NAIROBI (Reuters) - Kenya’s state-run National Safety Authority is set to approve importation of genetically modified maize into the country for the first time to mitigate a looming shortage, its head said on Wednesday.
The Kenyan government last week forecast a shortfall in the supply of maize, a staple in east Africa’s biggest economy, of 14.8 million 90-kg bags in the 2011/12 season due to drought.
“With the prevailing circumstances we are looking to expedite the publication of regulations on gene modified (GM) crops that will spell out guidelines on the importation of GM,” Roy Mugiira, acting head of the state body tasked with regulating biotechnology, told Reuters.
“We are targeting to publish the regulation by next week and it is a first for the country,” said Mugiira.
This would end the restrictions on GM maize that have locked out major exporters including South Africa from the Kenyan market, which faces frequent grain deficits.
The maize shortage threatens to cripple the supply of flour in the country after six major millers closed their main plants, and millers said GM would curb future shortfalls.
“Bio-tech is the way we should go and ... it will help us to overcome our perpetual shortage of maize,” said Diamond Lalji, chairman of Cereals Millers Association, which comprises 28 major millers in Kenya.
“GM maize is cheaper by about 30 percent compared with non-GM and that is expected to bring down the cost of the final product,” said Lalji.
He said GM imports would cushion Kenyans from surging prices and double digit inflation at a time when imports have been adversely hit by the weak shilling.
A sharp depreciation in the local currency has left the cost of importing a 90 kg bag 25 percent higher than a year ago.
An increasing frequency of drought has hit the country’s farm-based economy hard.
Lalji said six of the 28 major Kenyan millers, who between them hold a 20 percent market share — had halted operations due to the lack of maize and none of the remaining millers were operating at full capacity.

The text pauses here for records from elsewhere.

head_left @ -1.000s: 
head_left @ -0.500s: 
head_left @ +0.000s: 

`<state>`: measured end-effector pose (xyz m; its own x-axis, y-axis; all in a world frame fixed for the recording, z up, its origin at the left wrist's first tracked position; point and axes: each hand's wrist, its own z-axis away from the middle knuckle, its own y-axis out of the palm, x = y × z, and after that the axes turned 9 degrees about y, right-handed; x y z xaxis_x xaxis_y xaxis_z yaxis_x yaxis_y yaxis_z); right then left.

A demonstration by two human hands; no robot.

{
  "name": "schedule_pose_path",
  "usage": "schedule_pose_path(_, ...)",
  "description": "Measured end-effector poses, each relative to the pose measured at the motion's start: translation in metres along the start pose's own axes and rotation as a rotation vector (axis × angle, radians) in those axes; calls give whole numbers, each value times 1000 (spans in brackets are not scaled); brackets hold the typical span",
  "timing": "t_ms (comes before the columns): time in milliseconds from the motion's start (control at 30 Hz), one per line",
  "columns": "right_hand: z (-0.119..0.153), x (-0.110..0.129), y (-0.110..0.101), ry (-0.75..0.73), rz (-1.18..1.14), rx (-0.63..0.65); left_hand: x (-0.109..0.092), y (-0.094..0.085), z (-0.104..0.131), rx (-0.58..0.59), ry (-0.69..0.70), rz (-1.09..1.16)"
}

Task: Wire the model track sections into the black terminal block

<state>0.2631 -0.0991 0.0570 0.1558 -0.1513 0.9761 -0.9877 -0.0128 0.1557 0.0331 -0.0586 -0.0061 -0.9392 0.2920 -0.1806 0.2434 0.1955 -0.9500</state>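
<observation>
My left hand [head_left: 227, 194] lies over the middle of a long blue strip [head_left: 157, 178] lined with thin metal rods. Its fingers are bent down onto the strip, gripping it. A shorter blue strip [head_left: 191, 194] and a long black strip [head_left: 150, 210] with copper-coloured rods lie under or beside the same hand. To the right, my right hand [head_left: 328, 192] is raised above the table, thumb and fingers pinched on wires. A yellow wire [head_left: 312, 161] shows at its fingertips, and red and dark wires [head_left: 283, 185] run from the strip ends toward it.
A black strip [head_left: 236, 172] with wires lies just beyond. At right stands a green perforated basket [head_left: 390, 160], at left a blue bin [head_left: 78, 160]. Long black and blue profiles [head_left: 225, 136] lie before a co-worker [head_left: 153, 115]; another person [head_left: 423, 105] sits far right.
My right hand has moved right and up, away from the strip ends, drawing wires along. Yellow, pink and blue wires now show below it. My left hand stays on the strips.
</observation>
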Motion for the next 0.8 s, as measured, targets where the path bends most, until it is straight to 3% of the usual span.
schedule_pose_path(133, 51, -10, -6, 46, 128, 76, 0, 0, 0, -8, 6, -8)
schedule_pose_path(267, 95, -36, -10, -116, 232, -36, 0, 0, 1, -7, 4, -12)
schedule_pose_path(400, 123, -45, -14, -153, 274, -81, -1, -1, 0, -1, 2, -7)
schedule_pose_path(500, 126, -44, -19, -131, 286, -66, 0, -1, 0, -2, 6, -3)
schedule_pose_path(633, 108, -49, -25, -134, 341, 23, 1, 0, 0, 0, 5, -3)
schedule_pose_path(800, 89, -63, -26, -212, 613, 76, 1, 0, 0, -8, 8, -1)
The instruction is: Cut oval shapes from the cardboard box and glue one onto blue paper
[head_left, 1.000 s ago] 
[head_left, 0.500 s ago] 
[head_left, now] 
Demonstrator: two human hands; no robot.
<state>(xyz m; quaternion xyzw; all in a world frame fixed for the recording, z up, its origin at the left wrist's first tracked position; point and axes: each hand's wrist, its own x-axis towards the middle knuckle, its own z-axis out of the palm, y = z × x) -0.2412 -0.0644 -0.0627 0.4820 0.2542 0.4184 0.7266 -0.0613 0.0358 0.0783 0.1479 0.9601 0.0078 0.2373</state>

Among the worst affected is Pembe Flour Mills Ltd — the country’s second biggest producing 10,000 bales of 24 kgs a day — which has not produced any maize flour in the last 12 days.
Unga, the country’s fourth largest with brands including Jogoo shut its plant in Eldoret, the firms biggest, last Saturday.
“We have a lot of orders pending from (supermarkets) but we cannot supply,” said Abdulmajid Mohamed, a local manager at Pembe.
The millers are projecting losses running into millions of dollars thanks to lower sales, the tanking local currency and increased labor costs.
Pembe said millers were paying 4,000 shillings ($44.20) per 90 kg bag of maize compared with 1,350 shillings a year ago.